**WORK TO BE COMPLETED**
Print the listing below exactly. Leave nothing out.

**INFORMATION PROVIDED**
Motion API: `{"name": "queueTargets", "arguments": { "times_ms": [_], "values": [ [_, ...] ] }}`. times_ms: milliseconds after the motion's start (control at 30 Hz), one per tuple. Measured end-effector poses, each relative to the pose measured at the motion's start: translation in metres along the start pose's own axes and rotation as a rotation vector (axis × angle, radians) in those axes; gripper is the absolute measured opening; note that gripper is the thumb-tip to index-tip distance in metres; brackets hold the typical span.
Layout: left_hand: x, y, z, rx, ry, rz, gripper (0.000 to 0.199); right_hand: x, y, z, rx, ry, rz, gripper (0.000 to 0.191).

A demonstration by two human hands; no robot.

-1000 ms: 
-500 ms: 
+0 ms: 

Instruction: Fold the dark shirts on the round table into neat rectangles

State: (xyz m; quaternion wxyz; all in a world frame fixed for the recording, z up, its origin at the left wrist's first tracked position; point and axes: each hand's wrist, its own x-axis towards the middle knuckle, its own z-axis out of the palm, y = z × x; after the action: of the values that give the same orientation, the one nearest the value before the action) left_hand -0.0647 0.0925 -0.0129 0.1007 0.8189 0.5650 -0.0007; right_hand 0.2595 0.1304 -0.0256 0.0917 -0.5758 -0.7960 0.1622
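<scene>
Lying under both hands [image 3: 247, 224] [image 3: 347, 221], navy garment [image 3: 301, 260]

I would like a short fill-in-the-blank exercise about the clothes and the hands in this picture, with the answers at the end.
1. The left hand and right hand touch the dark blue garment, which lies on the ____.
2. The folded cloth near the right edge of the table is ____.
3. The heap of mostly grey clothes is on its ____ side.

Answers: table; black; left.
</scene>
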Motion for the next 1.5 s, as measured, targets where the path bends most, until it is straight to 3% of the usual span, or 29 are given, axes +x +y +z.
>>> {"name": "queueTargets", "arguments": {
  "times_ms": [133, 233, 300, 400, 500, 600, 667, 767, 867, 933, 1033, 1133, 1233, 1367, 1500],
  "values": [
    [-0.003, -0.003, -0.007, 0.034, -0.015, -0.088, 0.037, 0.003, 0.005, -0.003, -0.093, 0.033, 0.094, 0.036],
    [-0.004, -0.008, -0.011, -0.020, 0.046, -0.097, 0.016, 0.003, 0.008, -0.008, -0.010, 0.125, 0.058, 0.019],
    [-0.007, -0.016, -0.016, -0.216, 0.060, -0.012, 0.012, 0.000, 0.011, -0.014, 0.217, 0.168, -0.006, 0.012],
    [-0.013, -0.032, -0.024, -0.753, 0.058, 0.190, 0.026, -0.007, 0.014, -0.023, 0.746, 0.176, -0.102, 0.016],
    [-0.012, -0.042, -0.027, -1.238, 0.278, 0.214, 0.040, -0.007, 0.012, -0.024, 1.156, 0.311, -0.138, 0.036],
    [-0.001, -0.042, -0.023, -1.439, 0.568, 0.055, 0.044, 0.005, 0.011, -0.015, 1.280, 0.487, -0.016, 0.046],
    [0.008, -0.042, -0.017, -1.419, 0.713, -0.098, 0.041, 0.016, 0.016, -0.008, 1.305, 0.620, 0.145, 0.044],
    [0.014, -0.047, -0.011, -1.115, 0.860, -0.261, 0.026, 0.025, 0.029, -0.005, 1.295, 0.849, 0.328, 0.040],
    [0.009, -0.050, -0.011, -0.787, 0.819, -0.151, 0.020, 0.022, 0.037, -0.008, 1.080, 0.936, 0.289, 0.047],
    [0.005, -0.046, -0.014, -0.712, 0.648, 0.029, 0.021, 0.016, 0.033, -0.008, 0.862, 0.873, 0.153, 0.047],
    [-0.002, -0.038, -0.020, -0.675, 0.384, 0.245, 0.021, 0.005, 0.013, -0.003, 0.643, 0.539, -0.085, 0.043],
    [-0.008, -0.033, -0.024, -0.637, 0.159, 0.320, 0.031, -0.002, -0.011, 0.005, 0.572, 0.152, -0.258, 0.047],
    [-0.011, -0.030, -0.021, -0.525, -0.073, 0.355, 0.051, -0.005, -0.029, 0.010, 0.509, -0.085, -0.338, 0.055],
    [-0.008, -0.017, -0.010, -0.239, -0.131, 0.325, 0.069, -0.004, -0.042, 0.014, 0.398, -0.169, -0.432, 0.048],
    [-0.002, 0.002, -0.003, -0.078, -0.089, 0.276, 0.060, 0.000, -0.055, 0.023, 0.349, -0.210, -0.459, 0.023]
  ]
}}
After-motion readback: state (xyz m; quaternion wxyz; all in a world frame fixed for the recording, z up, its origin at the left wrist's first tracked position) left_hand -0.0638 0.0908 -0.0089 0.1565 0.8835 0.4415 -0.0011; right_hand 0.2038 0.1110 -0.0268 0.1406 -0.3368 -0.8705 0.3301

**SOLUTION**
Motion API: `{"name": "queueTargets", "arguments": { "times_ms": [_], "values": [ [_, ...] ] }}`. times_ms: milliseconds after the motion's start (control at 30 Hz), one per tuple. Measured end-effector poses, each relative to the pose measured at the motion's start: translation in metres along the start pose's own axes and rotation as a rotation vector (axis × angle, radians) in those axes; gripper is the absolute measured opening; note that gripper is the thumb-tip to index-tip distance in metres; brackets hold the typical span.
Layout: left_hand: x, y, z, rx, ry, rz, gripper (0.000 to 0.199); right_hand: x, y, z, rx, ry, rz, gripper (0.000 to 0.191).

A demonstration by two human hands; no robot.

-1000 ms: 
-500 ms: 
+0 ms: 

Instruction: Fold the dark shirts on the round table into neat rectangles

State: (xyz m; quaternion wxyz; all in a world frame fixed for the recording, z up, its origin at the left wrist's first tracked position; point and axes: each hand's wrist, its own x-axis towards the middle knuckle, its own z-axis out of the palm, y = z × x; after the action: of the values that give the same orientation, the one nearest the value before the action) left_hand -0.0647 0.0925 -0.0129 0.1007 0.8189 0.5650 -0.0007; right_hand 0.2595 0.1304 -0.0256 0.0917 -0.5758 -0.7960 0.1622
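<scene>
Lying under both hands [image 3: 247, 224] [image 3: 347, 221], navy garment [image 3: 301, 260]

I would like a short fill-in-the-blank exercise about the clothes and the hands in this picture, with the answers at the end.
1. The left hand and right hand touch the dark blue garment, which lies on the ____.
2. The folded cloth near the right edge of the table is ____.
3. The heap of mostly grey clothes is on its ____ side.

Answers: table; black; left.
</scene>
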Motion for the next 1.5 s, as measured, targets where the path bends most, until it is straight to 3% of the usual span, or 29 are given, axes +x +y +z.
>>> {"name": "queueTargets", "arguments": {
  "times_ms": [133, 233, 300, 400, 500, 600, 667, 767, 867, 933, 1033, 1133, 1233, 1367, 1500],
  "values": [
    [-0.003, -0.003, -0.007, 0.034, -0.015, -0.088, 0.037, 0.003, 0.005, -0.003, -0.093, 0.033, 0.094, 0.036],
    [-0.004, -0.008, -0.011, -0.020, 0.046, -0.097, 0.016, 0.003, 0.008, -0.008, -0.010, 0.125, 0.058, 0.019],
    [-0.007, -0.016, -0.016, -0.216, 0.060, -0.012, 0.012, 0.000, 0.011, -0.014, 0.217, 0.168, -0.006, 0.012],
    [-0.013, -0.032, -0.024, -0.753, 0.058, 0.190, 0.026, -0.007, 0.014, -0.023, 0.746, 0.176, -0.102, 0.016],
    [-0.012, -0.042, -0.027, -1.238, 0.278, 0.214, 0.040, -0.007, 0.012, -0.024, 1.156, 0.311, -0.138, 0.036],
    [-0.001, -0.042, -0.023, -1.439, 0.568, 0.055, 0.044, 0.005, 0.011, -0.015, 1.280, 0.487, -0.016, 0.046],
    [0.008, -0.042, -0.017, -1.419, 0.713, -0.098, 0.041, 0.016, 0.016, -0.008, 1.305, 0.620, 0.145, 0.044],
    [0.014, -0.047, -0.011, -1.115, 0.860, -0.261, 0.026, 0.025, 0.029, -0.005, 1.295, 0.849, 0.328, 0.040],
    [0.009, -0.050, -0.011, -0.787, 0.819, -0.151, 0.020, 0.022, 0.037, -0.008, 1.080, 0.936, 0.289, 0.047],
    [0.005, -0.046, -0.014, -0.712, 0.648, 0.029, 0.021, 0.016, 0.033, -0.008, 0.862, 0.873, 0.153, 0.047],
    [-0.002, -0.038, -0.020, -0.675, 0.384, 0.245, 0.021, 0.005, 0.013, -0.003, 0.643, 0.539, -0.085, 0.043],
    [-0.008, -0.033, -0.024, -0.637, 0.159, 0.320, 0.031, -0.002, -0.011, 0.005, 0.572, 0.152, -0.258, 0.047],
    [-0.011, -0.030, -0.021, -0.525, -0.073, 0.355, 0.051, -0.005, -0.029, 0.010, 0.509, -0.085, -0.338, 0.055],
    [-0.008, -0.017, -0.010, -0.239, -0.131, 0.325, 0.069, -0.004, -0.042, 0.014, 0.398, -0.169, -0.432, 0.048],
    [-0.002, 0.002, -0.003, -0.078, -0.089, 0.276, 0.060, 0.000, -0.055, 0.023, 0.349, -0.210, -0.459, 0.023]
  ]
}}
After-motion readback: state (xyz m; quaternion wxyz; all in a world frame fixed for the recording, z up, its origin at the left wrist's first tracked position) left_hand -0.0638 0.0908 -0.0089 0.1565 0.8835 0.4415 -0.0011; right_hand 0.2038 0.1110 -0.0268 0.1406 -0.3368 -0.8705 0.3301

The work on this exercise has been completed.